Add that up and The Green Organic Dutchman is now on track for 195,000 kilograms per year.

Jars filled with dried cannabis on a counter.

Image source: Getty Images.

A big piece of a growing pie

Combined, assuming these estimates/guestimates prove close to accurate, these four growers are on track to produce in excess of 1.5 million kilograms of weed per year. For context, Health Canada estimates that domestic demand for pot will total only around 1 million kilograms, with some provincial estimates coming in closer to 800,000 kilograms. This suggests that foreign markets where medical marijuana is legal will play a very critical role in gobbling up domestic oversupply from Canada.
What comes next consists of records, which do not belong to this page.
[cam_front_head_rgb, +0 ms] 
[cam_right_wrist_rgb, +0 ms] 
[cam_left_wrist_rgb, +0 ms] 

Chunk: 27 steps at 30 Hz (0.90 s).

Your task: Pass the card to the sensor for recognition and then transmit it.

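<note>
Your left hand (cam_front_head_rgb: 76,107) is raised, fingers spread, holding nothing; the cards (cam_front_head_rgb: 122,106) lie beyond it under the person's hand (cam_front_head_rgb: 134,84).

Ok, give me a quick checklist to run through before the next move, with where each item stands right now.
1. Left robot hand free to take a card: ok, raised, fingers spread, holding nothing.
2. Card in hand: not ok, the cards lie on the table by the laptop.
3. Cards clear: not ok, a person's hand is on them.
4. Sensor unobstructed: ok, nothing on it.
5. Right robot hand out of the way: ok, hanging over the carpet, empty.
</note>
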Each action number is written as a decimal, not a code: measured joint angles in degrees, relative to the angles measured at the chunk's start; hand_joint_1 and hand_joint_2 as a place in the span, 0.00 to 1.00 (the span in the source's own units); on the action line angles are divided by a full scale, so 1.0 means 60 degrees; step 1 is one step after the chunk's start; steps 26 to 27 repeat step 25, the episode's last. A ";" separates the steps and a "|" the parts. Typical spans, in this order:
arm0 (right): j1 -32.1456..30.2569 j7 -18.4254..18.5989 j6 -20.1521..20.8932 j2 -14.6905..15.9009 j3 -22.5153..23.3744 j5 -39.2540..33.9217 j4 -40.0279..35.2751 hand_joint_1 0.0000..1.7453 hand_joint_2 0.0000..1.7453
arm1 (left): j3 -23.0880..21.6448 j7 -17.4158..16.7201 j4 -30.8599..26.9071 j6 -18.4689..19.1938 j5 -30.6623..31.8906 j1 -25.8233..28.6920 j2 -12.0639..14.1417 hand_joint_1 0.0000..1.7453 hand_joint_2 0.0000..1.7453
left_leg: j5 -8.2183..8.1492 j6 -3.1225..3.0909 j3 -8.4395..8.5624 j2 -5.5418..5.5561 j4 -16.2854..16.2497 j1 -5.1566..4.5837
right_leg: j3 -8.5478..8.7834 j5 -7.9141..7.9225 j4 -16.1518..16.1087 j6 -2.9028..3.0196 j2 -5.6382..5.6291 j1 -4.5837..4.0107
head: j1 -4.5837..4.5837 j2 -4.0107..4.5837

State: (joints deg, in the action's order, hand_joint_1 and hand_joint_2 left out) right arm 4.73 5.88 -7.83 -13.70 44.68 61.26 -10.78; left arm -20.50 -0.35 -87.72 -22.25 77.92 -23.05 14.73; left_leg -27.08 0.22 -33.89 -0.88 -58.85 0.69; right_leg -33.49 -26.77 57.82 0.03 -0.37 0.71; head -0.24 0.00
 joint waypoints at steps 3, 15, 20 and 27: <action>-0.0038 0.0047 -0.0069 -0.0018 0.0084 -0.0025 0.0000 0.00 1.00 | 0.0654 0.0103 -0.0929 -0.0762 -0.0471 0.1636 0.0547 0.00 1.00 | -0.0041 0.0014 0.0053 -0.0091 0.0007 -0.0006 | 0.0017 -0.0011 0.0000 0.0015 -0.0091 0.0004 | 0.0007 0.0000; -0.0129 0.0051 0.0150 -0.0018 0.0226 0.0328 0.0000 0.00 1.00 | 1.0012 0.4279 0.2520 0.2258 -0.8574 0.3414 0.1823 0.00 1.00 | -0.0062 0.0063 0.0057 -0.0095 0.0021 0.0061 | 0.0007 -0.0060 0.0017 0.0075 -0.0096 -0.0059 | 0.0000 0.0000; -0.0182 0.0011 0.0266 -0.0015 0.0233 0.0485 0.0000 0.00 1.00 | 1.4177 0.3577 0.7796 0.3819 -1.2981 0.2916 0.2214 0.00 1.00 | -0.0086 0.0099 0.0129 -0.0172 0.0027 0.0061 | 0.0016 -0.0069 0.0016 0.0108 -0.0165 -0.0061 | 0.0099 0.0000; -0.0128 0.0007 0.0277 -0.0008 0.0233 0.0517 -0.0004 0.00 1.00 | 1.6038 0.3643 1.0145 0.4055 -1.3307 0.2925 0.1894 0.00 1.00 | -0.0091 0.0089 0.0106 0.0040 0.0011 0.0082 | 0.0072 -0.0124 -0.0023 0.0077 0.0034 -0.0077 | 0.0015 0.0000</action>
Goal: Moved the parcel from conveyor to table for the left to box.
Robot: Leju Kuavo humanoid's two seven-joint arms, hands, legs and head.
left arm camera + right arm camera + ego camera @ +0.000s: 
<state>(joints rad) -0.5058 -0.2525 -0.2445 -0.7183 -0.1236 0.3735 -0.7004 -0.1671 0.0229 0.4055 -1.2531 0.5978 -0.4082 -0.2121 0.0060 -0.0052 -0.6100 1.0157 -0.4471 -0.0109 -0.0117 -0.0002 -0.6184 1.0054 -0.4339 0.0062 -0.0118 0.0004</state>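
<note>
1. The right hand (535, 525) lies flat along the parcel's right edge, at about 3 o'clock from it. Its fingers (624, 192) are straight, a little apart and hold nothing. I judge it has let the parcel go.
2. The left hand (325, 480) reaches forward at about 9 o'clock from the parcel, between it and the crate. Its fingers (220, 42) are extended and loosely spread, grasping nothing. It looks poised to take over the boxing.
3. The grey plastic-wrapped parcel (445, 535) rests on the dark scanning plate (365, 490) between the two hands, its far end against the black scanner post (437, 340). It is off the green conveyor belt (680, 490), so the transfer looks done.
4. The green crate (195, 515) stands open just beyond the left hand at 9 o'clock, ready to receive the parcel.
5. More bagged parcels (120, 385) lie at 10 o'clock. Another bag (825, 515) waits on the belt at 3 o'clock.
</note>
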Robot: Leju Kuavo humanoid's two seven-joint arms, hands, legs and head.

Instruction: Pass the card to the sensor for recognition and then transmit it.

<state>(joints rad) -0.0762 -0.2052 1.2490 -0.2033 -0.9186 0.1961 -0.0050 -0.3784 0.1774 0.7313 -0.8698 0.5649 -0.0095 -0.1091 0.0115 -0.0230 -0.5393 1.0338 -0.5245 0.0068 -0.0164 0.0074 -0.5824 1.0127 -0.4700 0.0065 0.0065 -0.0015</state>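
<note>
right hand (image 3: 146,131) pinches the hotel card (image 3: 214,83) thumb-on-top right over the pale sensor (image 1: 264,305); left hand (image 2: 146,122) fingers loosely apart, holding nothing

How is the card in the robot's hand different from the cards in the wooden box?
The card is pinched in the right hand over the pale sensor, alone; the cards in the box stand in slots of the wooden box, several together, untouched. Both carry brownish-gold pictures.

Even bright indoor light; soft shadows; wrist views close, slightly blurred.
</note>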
However, aggregate production for the entire industry, by my own account, is only expected to be slightly above 3 million kilograms by 2020 or 2021. This implies that the noted four growers could control around half of all production, even with over 100 production licenses issued.

As much as industry enthusiasts might hate to see big business taking over the marijuana landscape, it looks as if we're already at that point.

Sean Williams has no position in any of the stocks mentioned. The Motley Fool has no position in any of the stocks mentioned. The Motley Fool has a disclosure policy.